DATA SHOWN Block Start

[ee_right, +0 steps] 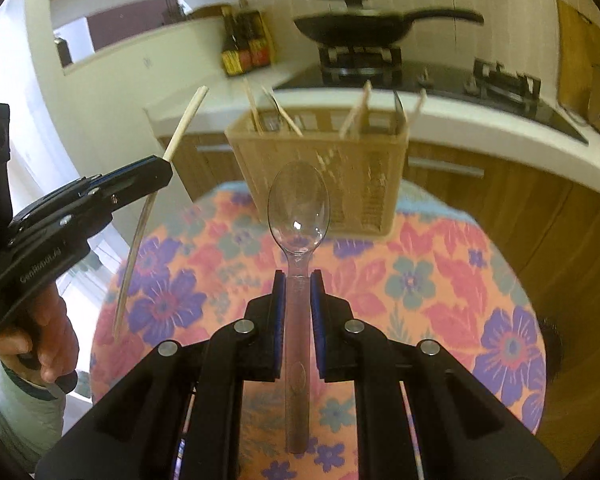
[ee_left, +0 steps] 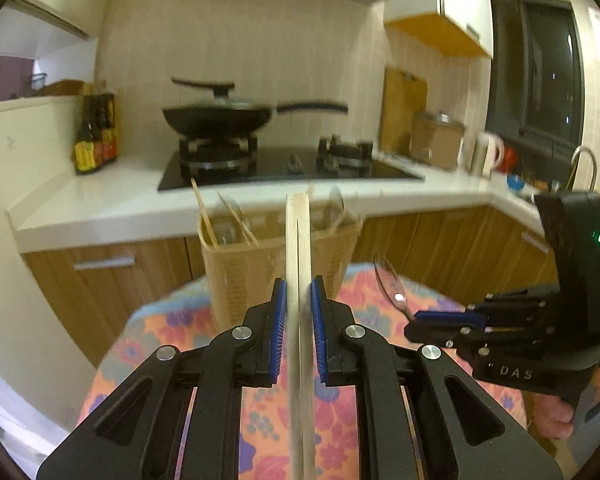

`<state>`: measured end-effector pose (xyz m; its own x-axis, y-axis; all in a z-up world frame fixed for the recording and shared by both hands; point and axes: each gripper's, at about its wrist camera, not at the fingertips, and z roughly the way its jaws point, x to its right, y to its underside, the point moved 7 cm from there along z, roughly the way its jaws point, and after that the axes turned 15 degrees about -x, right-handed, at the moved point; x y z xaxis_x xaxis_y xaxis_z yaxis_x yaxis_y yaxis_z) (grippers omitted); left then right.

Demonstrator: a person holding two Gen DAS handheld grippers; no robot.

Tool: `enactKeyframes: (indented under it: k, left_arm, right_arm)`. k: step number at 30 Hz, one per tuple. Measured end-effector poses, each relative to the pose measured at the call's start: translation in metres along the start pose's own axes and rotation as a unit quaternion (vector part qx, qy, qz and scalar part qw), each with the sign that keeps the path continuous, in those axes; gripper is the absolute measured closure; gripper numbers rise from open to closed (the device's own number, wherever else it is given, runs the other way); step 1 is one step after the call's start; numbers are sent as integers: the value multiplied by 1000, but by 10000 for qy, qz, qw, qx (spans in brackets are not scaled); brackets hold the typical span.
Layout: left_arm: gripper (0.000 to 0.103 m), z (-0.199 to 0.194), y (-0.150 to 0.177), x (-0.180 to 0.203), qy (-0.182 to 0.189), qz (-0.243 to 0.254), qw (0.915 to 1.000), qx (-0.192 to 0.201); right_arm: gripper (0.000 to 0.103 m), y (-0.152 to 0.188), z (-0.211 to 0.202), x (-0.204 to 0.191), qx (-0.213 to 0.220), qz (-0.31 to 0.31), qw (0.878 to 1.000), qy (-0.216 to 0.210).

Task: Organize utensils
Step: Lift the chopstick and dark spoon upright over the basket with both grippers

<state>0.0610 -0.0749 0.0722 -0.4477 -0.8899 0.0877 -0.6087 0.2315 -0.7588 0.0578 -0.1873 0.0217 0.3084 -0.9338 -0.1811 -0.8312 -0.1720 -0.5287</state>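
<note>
My left gripper [ee_left: 299,300] is shut on a pair of pale wooden chopsticks [ee_left: 298,248], held upright in front of the tan utensil basket [ee_left: 244,268]. My right gripper [ee_right: 298,292] is shut on the handle of a clear plastic spoon [ee_right: 299,204], bowl pointing toward the basket [ee_right: 320,168]. The basket stands at the far edge of the flowered table [ee_right: 420,288] and holds several chopsticks and utensils. The left gripper [ee_right: 156,176] with its chopsticks [ee_right: 184,120] shows at the left of the right wrist view. The right gripper [ee_left: 420,320] with its spoon [ee_left: 388,280] shows at the right of the left wrist view.
Behind the table runs a white kitchen counter [ee_left: 112,204] with a gas hob and a black lidded wok [ee_left: 216,116], sauce bottles [ee_left: 96,136], a rice cooker [ee_left: 436,140] and a kettle [ee_left: 486,152]. Wooden cabinets [ee_left: 108,280] stand below the counter.
</note>
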Motion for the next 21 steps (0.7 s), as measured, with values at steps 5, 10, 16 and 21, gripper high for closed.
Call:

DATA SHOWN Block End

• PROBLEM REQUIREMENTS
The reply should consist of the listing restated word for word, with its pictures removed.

• ANSWER
[ee_right, +0 steps] 
[ee_left, +0 steps] 

`<state>`: measured end-effector pose (xyz m; its own x-axis, y-axis; all in a z-up world frame fixed for the recording and shared by both hands; point and axes: each gripper's, at about its wrist camera, not at the fingertips, and z roughly the way its jaws point, x to its right, y to its underside, the point moved 7 cm from there along z, roughly the way its jaws point, and after that the axes turned 15 degrees about -x, right-handed, at the moved point; x y z xaxis_x xaxis_y xaxis_z yaxis_x yaxis_y yaxis_z) (grippers omitted); left then right.

Demonstrator: a person holding two Gen DAS handheld grippers; no robot.

Tool: `enactKeyframes: (indented under it: k, left_arm, right_arm)`. k: step number at 30 Hz, one per tuple. Measured end-effector poses, each relative to the pose measured at the call's start: translation in metres along the start pose's own axes and rotation as a unit quaternion (vector part qx, qy, qz and scalar part qw), each with the sign that keeps the path continuous, in those axes; gripper is the absolute measured closure; gripper numbers rise from open to closed (the device's own number, wherever else it is given, runs the other way); step 1 is one step after the call's start; numbers are sent as integers: the value multiplied by 1000, but by 10000 for qy, qz, qw, qx (spans in brackets are not scaled); brackets hold the typical span.
Layout: left_arm: gripper (0.000 to 0.103 m), z (-0.199 to 0.194), y (-0.150 to 0.177), x (-0.180 to 0.203), qy (-0.182 to 0.189), qz (-0.243 to 0.254), qw (0.915 to 1.000), qx (-0.192 to 0.201); right_arm: gripper (0.000 to 0.103 m), y (-0.152 to 0.188), z (-0.211 to 0.202), x (-0.204 to 0.191), qx (-0.213 to 0.220), qz (-0.31 to 0.31), qw (0.878 to 1.000), qy (-0.216 to 0.210).

Task: Organize utensils
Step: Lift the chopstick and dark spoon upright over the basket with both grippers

<state>0.0610 -0.0749 0.0722 -0.4477 -0.8899 0.0877 -0.6087 0.2315 -0.7588 0.0578 -0.1873 0.0217 0.3084 -0.9338 -0.1811 -0.8312 -0.1720 -0.5287</state>
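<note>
My left gripper [ee_left: 299,300] is shut on a pair of pale wooden chopsticks [ee_left: 298,248], held upright in front of the tan utensil basket [ee_left: 244,268]. My right gripper [ee_right: 298,292] is shut on the handle of a clear plastic spoon [ee_right: 299,204], bowl pointing toward the basket [ee_right: 320,168]. The basket stands at the far edge of the flowered table [ee_right: 420,288] and holds several chopsticks and utensils. The left gripper [ee_right: 156,176] with its chopsticks [ee_right: 184,120] shows at the left of the right wrist view. The right gripper [ee_left: 420,320] with its spoon [ee_left: 388,280] shows at the right of the left wrist view.
Behind the table runs a white kitchen counter [ee_left: 112,204] with a gas hob and a black lidded wok [ee_left: 216,116], sauce bottles [ee_left: 96,136], a rice cooker [ee_left: 436,140] and a kettle [ee_left: 486,152]. Wooden cabinets [ee_left: 108,280] stand below the counter.
</note>
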Motion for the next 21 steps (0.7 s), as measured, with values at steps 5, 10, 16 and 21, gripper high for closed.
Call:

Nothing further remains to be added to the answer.